I suspect we all possess both poles of nodal potential.  Probably most of us go about our days in relative mindlessness, speaking and acting as our surroundings and culture dictate, by convention and custom.  We suppress the inner dissonance that arises when our personal instincts run counter to prevailing winds of rhetoric.  We fear losing connections if our personal nodal identity reflects a different light or sounds a different note from the collective thrum.  The status quo feels easier to uphold.

I posit to you today that our systems are disintegrating fast, eroded by myriad destructive nodes, spreading like slime mold on a global petri dish.  I argue that our collective political culture suffers much today from these destructive nodes, and connector nodes struggle to nurture ties and maintain relationships.  In such times, we may feel tempted to give in, to allow our inner rage monster to tantrum, to succumb to swelling, destructive, disconnecting culture.  Indeed, it is hard to resist.

And yet, we continue.  We march on.

Culture is created and maintained in each day to day interaction between all members of a system.
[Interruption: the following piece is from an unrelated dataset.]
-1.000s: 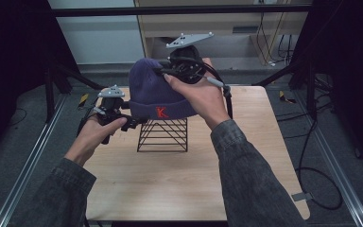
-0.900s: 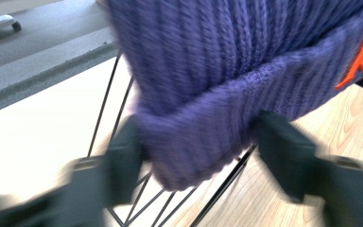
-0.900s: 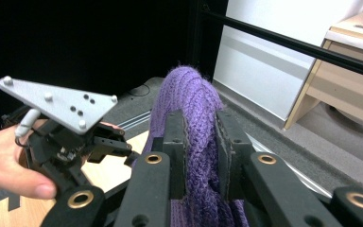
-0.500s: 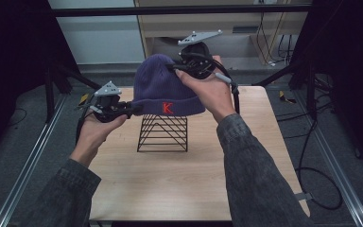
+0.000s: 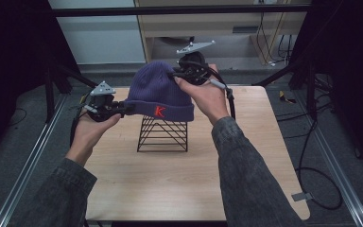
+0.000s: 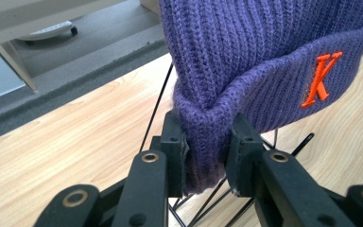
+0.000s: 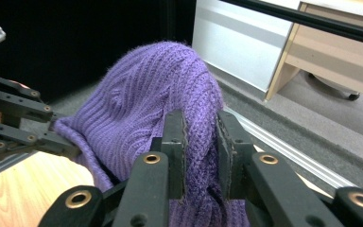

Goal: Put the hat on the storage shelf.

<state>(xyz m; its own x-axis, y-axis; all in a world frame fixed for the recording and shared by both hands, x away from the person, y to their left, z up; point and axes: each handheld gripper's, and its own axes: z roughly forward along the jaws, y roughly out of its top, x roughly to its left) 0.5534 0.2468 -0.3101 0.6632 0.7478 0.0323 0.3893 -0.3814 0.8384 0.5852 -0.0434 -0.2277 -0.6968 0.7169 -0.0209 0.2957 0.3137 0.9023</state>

Any individual may choose, at any time, to maintain the status quo or make a shift. It is the accumulation of multiple small shifts, simultaneously and in series, that moves a system to a new, improved state.  Each day we awaken, we have a choice—an infinite series of choices—to make a shift toward connecting and strengthening our intertwined systems.

Do not wait for someone else to go first.  Make the choice yourself, today, right now.  Be a connecting node.  Speak and act, post online, and show up in person, irrefutably, as a connector.  Make your touch productive and generative, inclusive, empowering, and communal.  See how this changes how others show up to you, and how that changes you for the better still.  Then watch the slime mold recede before your eyes as connector node energy amplifies and restores balance.

Slime molds recur.  Connecting nodes hold the line.  We need you.